The American Banking and Market Report has released the annual amount Americans spend on dieting.
The number: 60.9 Billion.
Not all at once. 60.9 Billion a year.
60.9 billion dollars. That’s how much American men, women, and teens spent on weight-loss products in 2010. Marilyn Wann figured out that 60.9 billion dollars was close to the amount we would save if we ended tax cuts on the wealthy. To put this unimaginable number into some kind of perspective, 60.9 billion dollars could fund any of the following:
- A tripling of federal funding for medical research
- Universal preschool for 3- and 4-year-olds, with relatively small class sizes.
- A national infrastructure program to repair and upgrade roads, bridges, mass transit, water systems and levees.
- Twice as much money for clean-energy research
- Free college, including room and board, for about half of all full-time students, at both four- and two-year colleges.
- A $500 tax cut for all households.
Imaging if your household had 500 dollars. What would you do with it? I might...
- Buy my friend without eyeglass insurance new glasses.
- Buy a Kaplan course for my niece.
- Buy myself a new waredrobe from Re/Dress.
- Add two extra days to my vacation.
Most of money spend was on DIY dieting about 80%, but don't think commercial weight loss programs lost out.
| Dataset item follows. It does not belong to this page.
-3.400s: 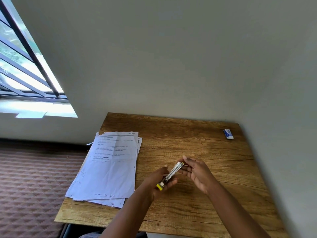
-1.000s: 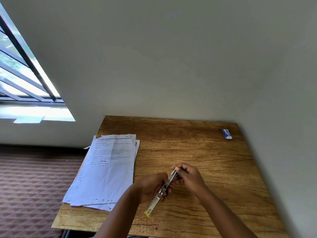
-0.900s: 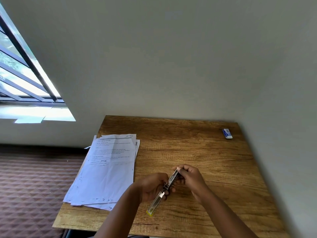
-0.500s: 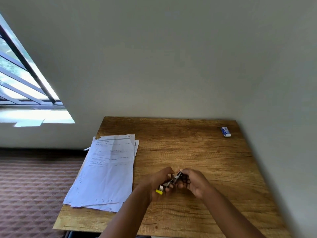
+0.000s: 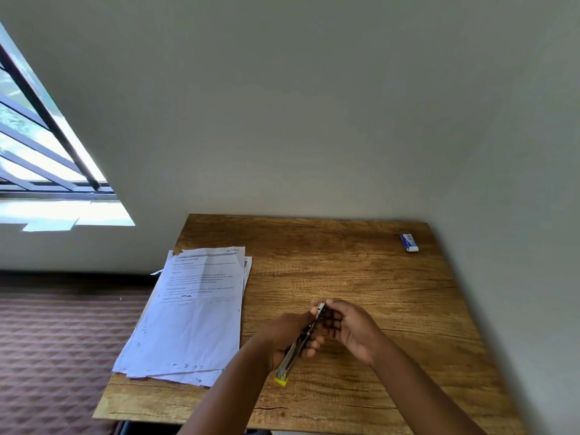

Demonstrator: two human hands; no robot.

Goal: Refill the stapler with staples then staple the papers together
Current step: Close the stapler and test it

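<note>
A small metal stapler (image 5: 302, 339) with a yellow end hangs above the wooden table (image 5: 361, 277), its staple tray slid out toward me. My left hand (image 5: 290, 335) grips the stapler's middle. My right hand (image 5: 348, 328) pinches its far tip with thumb and fingers. A loose stack of printed papers (image 5: 191, 315) lies on the table's left side, overhanging the left edge. Whether staples sit in the tray is too small to tell.
A small blue and white staple box (image 5: 409, 242) lies near the table's far right corner. Walls close the table in at the back and right. A barred window (image 5: 40, 158) is at the left, with patterned floor (image 5: 53, 356) below.
Half a second ago the stapler was pushed short between both hands. Now its yellow-tipped tray is drawn out toward me again, as it was one second ago.
</note>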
They were forcasted to make about 3.14 billion with Weight Watchers leading the way.
Meanwhile just this past weekend an event looked at conventional obestity research and HAES.
HAES's debut at the ADA's FNCE conference in San Diego could signal a paradigm shift in modern medicine's so far fruitless efforts at "weight control." The so-called obesity epidemic may be - if HAES science is right - a misdiagnosis of what ails Americans, entirely manageable through other means. Health at Every Size challenges the value of encouraging weight loss and dieting, and argues for a shift towards weight-neutral outcomes and unrestricted "mindful" eating.
Two weeks ago I mentioned that there is no money to be made in HAES. I have mentioned that before. The diet industry is based not on making you healthy but losing weight usually with a poor success rate. You can find the tenets of HAES here for free. HAES encourages healthy and mindful eating and fun movement to the best of your body's ability. Not really a billion dollar industry there, is it?